If you can’t be bothered with icons, just use an empty or no icons.jar file.

Icons have tooltip hoverhelp. This means when you hover your mouse over them without clicking a box will pop up telling you the meaning of the icon, both in abbreviated and long form. When you move you mouse away, the help automatically disappears. You don’t have to dismiss the box. Like everything else, these explanatory texts can be internationalised.

Sophisticated administrators will likely maintain their library of icons using a version control system such as CVS or Subversion. This is independent of the Internationaliser application. It just uses the latest icons.jar, or more correctly, any icon resources on its classpath or jarpath.


The key to dealing with email is to keep it simple. We want to avoid having to configure mailservers for every client, deal with firewalls, spam and ISPs (Internet Service Providers) trying to block you from accessing mailservers other than theirs. We don’t want to reinvent Eudora or Outlook. What still needs to be nailed down is under just what conditions are such email alerts generated. Possibilities include:


The point of billing is twofold:
  1. To track production to pay the translators and proofreaders.
  2. To track production to bill a possible customer for whom you are providing translation services.
The internationaliser does not handle billing or payments per se, but it does provide information you might find useful in billing. You pretty well have to write a custom billing package, or do it manually, which is quite feasible if you have only a handful of translators. The Internationaliser calculates character and word counts on each translation and exports you the raw data.

Fields in the database prevent you from paying for a translation more than once, even if it is modified after payment.

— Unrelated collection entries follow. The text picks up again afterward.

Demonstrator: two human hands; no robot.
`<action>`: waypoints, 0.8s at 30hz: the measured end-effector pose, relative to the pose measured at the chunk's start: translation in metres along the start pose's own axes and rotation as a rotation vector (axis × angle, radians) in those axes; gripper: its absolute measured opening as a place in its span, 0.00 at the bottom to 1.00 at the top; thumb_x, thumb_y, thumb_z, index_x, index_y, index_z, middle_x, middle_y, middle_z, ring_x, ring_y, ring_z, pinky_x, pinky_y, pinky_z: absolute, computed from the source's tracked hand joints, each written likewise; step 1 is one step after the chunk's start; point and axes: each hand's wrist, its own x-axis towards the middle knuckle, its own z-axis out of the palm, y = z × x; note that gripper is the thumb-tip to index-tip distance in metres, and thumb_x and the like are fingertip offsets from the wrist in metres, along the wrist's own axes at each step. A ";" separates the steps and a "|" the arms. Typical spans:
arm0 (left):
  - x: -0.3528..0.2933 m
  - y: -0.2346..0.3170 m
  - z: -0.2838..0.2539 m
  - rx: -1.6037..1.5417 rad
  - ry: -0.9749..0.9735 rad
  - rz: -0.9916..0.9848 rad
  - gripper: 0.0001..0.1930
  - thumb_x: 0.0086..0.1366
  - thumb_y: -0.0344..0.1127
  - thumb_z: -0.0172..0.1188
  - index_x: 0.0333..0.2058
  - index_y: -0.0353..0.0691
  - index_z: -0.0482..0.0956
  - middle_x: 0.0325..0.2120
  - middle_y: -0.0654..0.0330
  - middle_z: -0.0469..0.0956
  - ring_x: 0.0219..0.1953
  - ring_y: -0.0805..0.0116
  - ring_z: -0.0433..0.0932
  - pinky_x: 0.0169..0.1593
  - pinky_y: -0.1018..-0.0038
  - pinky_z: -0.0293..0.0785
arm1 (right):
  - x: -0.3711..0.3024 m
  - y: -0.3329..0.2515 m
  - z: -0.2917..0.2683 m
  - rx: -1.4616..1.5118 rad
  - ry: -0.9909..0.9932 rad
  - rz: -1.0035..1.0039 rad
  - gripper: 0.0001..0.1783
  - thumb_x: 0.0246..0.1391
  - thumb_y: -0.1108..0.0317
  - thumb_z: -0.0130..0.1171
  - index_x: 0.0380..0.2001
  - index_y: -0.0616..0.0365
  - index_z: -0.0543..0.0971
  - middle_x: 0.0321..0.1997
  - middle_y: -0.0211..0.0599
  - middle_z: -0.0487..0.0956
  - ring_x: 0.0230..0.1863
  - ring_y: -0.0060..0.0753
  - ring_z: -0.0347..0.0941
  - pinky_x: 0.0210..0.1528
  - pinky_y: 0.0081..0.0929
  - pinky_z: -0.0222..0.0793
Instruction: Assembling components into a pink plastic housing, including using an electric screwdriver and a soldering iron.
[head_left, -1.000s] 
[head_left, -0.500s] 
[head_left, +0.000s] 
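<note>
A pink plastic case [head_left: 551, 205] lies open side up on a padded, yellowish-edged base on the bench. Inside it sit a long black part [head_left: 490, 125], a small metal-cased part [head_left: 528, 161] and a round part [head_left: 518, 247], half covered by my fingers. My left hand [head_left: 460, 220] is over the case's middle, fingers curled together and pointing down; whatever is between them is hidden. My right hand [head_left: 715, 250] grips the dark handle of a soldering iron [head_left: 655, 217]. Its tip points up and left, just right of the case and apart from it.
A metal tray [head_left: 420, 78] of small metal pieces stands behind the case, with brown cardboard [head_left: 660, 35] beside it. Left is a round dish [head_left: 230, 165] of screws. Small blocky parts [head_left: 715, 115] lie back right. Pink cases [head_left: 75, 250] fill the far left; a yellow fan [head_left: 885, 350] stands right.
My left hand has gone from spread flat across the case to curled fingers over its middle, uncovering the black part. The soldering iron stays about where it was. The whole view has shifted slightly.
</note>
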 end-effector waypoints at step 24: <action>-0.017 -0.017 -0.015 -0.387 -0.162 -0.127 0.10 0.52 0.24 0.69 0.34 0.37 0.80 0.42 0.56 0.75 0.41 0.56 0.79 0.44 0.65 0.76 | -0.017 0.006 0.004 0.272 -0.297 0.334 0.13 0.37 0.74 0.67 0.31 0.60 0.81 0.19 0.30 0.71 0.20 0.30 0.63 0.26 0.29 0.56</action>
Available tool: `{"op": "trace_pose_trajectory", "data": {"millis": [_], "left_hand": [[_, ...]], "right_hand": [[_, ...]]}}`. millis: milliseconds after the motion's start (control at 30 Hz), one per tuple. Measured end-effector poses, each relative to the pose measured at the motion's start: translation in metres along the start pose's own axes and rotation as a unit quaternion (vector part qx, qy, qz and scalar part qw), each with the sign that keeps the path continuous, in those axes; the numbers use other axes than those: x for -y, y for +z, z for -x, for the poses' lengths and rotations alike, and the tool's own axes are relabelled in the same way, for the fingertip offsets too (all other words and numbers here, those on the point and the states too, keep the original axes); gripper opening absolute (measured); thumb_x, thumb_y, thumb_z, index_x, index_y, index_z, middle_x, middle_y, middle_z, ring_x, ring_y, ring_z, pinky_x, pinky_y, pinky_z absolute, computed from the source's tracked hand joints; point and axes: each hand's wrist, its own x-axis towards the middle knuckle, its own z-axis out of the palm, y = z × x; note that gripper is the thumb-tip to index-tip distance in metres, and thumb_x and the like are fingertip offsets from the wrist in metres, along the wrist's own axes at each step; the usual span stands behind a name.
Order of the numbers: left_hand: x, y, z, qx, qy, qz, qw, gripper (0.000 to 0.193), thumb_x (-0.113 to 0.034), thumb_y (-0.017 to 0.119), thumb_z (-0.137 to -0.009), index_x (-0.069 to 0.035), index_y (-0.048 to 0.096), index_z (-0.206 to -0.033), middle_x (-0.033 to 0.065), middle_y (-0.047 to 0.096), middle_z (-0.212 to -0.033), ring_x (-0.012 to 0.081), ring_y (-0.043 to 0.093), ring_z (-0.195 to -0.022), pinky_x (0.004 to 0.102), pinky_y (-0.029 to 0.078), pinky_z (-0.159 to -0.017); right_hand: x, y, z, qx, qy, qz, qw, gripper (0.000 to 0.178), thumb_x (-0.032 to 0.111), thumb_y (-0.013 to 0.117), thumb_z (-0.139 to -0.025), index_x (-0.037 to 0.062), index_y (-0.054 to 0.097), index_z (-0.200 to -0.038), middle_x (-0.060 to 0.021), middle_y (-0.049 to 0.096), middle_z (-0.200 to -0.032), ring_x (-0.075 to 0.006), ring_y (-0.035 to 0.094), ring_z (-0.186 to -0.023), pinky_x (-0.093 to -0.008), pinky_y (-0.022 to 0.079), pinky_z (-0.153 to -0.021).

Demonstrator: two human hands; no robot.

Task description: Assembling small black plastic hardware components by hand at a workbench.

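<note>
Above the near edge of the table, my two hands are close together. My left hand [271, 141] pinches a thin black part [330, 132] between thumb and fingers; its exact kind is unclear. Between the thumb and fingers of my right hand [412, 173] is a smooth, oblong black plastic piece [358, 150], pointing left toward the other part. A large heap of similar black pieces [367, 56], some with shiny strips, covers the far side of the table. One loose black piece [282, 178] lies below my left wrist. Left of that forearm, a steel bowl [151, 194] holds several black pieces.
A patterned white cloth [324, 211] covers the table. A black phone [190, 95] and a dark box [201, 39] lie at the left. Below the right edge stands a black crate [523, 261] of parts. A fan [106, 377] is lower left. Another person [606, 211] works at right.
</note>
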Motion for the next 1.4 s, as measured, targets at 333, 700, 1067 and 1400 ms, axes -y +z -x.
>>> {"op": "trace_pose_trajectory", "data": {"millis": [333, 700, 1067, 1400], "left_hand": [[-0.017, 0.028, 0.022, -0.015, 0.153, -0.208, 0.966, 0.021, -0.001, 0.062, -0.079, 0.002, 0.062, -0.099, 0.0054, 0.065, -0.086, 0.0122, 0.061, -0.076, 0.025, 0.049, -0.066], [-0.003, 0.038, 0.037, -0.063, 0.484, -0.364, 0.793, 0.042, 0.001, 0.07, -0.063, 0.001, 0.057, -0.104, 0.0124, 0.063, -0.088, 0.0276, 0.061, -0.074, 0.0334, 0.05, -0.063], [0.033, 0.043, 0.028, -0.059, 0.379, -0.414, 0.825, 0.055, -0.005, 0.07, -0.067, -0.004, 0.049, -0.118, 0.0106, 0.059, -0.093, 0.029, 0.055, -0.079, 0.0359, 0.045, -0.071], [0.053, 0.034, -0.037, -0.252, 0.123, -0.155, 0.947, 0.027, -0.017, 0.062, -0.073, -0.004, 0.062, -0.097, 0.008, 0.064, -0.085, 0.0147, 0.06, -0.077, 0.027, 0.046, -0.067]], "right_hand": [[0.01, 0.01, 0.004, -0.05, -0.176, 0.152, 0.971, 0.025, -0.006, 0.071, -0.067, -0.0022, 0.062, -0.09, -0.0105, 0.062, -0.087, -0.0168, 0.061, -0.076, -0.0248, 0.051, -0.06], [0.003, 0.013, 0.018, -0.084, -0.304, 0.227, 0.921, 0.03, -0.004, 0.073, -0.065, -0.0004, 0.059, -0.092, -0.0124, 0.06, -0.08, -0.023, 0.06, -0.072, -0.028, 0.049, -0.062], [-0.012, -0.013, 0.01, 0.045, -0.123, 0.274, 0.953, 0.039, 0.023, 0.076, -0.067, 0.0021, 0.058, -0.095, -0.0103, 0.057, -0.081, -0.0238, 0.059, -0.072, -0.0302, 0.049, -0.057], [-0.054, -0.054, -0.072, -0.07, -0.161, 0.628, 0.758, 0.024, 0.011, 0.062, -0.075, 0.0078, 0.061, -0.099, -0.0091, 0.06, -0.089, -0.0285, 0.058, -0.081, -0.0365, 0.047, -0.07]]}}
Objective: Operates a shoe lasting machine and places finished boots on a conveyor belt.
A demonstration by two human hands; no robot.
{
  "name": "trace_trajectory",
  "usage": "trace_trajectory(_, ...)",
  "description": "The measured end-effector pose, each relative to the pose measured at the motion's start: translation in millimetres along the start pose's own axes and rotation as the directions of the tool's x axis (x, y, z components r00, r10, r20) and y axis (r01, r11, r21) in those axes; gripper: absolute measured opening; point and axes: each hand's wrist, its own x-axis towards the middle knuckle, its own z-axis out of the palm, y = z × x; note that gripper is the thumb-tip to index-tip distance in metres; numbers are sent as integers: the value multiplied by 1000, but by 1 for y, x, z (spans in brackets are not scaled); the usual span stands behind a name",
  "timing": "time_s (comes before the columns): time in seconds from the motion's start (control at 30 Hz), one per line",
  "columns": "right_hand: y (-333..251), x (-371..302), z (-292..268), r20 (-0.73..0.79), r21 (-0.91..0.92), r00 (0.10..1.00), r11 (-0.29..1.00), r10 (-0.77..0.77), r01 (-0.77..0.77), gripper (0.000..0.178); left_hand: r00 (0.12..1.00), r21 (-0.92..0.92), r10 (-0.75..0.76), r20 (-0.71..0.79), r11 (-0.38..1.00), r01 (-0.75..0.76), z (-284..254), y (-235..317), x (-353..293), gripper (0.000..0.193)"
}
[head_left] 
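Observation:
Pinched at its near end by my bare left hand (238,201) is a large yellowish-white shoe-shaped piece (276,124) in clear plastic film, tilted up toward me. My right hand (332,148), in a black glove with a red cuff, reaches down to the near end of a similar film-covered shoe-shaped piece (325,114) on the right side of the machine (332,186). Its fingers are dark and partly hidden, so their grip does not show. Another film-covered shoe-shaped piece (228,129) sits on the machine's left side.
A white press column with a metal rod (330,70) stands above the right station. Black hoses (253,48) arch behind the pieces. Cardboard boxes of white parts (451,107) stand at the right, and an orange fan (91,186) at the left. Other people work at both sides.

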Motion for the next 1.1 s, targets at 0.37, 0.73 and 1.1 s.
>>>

When you run the internationaliser billing export, you will get a display like this and a CSV (Comma-Separated Value) file to match that you can import into your own custom billing program.

Translators’ Recently Completed Work as of 2006-01-31
initials person task locale total translations total words total characters
DRF Don Fockler rolling thunder en_CA 10 40 300
en_US 11 43 310
the big grind fr_FR 7 38 321
The corresponding CSV file would look like this:
DRF,Don Fockler,rolling thunder,en_CA,10,40,300
DRF,Don Fockler,rolling thunder,en_US,11,43,310
DRF,Don Fockler,the big grind,fr_FR,7,38,321
Your custom billing program can take that CSV information and calculate the amount of money you owe each translator.

There are similar reports for each proofreader and each project (which can be used to bill customers.)

Recently Completed Work on Project Waverly as of 2006-01-31
locale total translations total words total characters
en_CA 10 40 300
en_US 11 43 310
fr_FR 7 38 321

As soon as the export file is created, from the Internationaliser’s point of view, those translations are now paid/billed and it marks them as such in the database records so that information will not be included on later reports which would fool you into paying/billing twice.

Global Configuration Properties File

Configuration that applies to the entire internationaliser project goes in a file called which is a standard Java keyword=value properties file. It looks like this:

System Requirements

The Internationaliser is a client-server application.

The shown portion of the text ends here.